Vishal Patel receives IAPR’s Young Biometrics Investigator Award
Vishal Patel, an associate professor in the Department of Electrical and Computer Engineering who is also a member of the Center for Language and Speech Processing, has received the International Association for Pattern Recognition (IAPR) Young Biometrics Investigator Award (YBIA).
IAPR is an international association of non-profit, scientific, and professional organizations concerned with pattern recognition, computer vision, and image processing. The highly competitive award recognizes an individual under the age of 40 who has made substantial contributions to the IAPR Biometrics community and whose research has had a major impact in biometrics. Patel was selected by the Committee for “advancing learning in biometrics and identity science.”
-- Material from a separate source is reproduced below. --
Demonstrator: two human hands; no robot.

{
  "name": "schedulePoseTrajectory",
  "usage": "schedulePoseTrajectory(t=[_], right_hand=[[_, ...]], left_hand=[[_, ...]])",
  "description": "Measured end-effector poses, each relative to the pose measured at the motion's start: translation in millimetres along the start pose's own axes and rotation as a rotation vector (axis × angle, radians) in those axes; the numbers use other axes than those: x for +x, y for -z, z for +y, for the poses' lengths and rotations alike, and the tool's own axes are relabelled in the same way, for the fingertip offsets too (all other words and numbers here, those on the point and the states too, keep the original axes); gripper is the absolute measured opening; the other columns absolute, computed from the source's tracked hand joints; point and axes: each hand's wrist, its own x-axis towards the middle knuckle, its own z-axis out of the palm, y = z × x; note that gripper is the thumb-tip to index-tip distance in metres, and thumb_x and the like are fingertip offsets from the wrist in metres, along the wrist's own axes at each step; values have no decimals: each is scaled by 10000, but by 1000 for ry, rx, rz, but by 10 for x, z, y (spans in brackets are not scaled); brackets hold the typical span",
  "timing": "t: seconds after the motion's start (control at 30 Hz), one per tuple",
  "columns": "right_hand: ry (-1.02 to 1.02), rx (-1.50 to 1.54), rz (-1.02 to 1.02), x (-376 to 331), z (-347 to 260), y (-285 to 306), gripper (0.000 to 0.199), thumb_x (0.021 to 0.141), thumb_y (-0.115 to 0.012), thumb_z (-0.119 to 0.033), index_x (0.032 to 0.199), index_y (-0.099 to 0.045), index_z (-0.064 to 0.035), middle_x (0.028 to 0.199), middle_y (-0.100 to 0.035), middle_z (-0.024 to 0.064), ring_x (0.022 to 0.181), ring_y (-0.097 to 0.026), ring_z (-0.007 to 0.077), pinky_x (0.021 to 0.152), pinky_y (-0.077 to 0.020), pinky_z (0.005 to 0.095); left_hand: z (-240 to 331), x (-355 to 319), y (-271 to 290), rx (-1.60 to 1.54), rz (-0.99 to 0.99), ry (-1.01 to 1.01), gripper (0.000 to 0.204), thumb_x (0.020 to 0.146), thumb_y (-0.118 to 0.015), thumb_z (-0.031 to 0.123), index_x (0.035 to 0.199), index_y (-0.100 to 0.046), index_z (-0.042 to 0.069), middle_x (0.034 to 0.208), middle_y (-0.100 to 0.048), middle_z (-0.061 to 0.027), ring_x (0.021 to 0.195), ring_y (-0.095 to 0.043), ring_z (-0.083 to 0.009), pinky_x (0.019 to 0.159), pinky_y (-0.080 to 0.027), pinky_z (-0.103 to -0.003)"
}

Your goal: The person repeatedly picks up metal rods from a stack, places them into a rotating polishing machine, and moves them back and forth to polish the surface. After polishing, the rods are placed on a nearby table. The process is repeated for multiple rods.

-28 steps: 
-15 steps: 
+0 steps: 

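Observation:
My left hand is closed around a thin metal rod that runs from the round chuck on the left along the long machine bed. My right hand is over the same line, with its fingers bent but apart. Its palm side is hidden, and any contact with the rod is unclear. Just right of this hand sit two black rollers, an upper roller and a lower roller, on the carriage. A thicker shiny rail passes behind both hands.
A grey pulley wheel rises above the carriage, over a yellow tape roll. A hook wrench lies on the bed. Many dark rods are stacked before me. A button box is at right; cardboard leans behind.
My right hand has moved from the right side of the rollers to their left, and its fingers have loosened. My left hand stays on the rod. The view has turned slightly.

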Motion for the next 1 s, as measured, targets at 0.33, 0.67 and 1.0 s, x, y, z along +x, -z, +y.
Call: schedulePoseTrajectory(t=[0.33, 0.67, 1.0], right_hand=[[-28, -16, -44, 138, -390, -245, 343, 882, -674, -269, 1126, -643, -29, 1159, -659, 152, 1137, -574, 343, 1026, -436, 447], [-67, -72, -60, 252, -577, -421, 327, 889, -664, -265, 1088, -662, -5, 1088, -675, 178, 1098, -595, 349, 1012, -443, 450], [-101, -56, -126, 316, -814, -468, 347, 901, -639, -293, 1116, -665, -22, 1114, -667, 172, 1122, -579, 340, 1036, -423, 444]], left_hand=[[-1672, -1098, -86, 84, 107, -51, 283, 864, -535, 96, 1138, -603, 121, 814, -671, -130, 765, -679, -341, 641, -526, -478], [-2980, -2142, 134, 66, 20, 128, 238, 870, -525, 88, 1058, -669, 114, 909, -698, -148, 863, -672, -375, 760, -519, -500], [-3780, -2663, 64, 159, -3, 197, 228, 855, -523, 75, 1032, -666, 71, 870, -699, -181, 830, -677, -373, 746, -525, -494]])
Biometrics refers to the physiological or behavioral characteristics of an individual which is used for identity verification and person recognition. Patel focuses on biometrics as well as signal and image processing, computer vision, machine learning and medical image analysis. His research has a wide array of applications, including long-range surveillance, user authentication, autonomous navigation, and remote sensing.
Patel, who also received an NSF CAREER Award earlier this year for a project that focuses on developing data-driven learning-based approaches for restoration and understanding of images degraded by atmospheric turbulence, was nominated for the YBIA award by Mark Nixon, the former president of the IEEE Biometrics Council. He was invited to deliver a plenary talk at the 2021 International Joint Conference on Biometrics.
Patel joined Johns Hopkins in 2018 from Rutgers University.